RAW DATA:
============

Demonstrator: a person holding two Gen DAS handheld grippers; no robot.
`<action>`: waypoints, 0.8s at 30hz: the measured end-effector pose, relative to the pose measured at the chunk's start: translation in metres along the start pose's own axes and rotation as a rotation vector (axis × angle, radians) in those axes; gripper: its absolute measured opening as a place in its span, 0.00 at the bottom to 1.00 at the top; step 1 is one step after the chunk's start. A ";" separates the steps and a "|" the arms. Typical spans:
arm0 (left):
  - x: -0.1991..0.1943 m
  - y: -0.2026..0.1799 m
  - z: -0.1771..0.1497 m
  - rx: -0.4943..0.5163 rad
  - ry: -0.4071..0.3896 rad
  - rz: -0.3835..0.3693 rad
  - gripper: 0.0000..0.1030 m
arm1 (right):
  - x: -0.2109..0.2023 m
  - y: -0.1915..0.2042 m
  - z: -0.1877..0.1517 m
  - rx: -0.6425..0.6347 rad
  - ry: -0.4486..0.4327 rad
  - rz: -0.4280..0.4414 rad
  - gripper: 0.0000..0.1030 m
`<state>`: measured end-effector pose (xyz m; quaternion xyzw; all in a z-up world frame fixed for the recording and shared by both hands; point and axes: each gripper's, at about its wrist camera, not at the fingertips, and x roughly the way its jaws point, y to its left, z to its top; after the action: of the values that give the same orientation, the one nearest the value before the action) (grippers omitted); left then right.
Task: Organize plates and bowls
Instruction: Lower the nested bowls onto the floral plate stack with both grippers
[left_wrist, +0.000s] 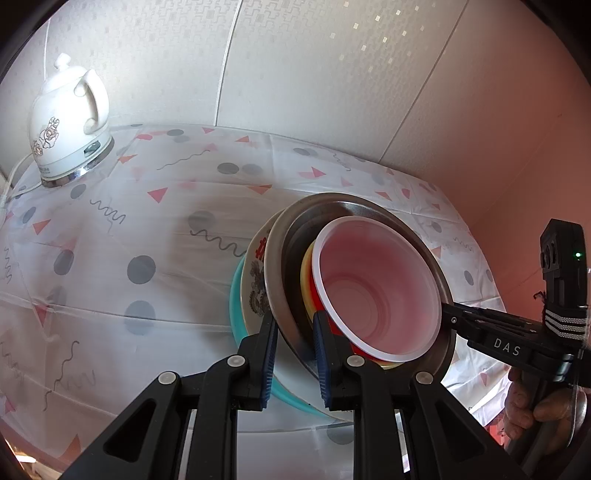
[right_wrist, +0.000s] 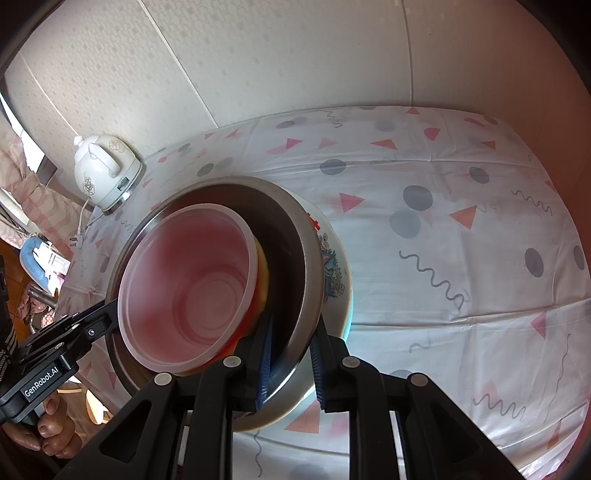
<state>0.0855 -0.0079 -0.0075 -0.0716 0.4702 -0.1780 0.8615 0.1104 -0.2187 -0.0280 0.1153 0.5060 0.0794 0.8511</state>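
Left wrist view, left to right: a white kettle (left_wrist: 68, 122) stands at the far corner of the desk (left_wrist: 155, 236). A nested stack rests tilted on the patterned cloth: teal bowl (left_wrist: 236, 314), printed white bowl (left_wrist: 255, 280), steel bowl (left_wrist: 354, 210), and a white-rimmed plastic bowl (left_wrist: 380, 288) innermost. The left gripper (left_wrist: 295, 354) has its fingers clamped on the steel bowl's rim. The right gripper (left_wrist: 448, 314) grips the opposite rim; right wrist view confirms its blue-padded fingers (right_wrist: 265, 365) straddling that rim.
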 end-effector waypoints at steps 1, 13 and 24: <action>0.000 0.000 0.000 0.000 -0.001 0.001 0.19 | 0.000 -0.001 0.000 0.003 0.001 0.002 0.18; -0.005 -0.003 -0.002 0.004 -0.011 0.013 0.19 | -0.001 0.000 0.000 0.008 0.003 -0.001 0.19; -0.013 -0.002 -0.007 -0.004 -0.033 0.014 0.20 | -0.004 0.000 -0.001 0.021 0.014 0.014 0.22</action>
<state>0.0726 -0.0043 -0.0004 -0.0728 0.4567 -0.1700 0.8702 0.1078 -0.2193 -0.0247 0.1269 0.5118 0.0807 0.8458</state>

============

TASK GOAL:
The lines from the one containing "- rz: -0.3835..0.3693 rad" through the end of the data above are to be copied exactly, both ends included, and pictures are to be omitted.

EXERCISE RESPONSE:
  - rz: -0.3835..0.3693 rad
  - gripper: 0.0000..0.1030 m
arm1 (right):
  - x: -0.2109..0.2023 m
  - y: -0.1915..0.2042 m
  - z: -0.1877..0.1517 m
  - rx: -0.6425..0.6347 rad
  - ry: -0.4486..0.4327 rad
  - rz: -0.4280..0.4414 rad
  - gripper: 0.0000..0.1030 m
`<state>`: measured end-effector pose (xyz m; quaternion xyzw; all in a z-up world frame fixed for the recording and shared by both hands; point and axes: each gripper's, at about its wrist camera, not at the fingertips, and x roughly the way its jaws point, y to its left, z to its top; after the action: of the values that give the same orientation, the one nearest the value before the action) (grippers omitted); left then right.
Task: Organize plates and bowls
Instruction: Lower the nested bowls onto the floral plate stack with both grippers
[left_wrist, +0.000s] 
[right_wrist, +0.000s] 
<state>0.0855 -0.0079 -0.0075 -0.0716 0.4702 -0.1780 0.8615 0.1104 -0.2187 -0.0280 0.1153 0.5060 0.0794 0.8511</state>
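Left wrist view, left to right: a white kettle (left_wrist: 68, 122) stands at the far corner of the desk (left_wrist: 155, 236). A nested stack rests tilted on the patterned cloth: teal bowl (left_wrist: 236, 314), printed white bowl (left_wrist: 255, 280), steel bowl (left_wrist: 354, 210), and a white-rimmed plastic bowl (left_wrist: 380, 288) innermost. The left gripper (left_wrist: 295, 354) has its fingers clamped on the steel bowl's rim. The right gripper (left_wrist: 448, 314) grips the opposite rim; right wrist view confirms its blue-padded fingers (right_wrist: 265, 365) straddling that rim.
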 end-effector waypoints at steps 1, 13 and 24: <action>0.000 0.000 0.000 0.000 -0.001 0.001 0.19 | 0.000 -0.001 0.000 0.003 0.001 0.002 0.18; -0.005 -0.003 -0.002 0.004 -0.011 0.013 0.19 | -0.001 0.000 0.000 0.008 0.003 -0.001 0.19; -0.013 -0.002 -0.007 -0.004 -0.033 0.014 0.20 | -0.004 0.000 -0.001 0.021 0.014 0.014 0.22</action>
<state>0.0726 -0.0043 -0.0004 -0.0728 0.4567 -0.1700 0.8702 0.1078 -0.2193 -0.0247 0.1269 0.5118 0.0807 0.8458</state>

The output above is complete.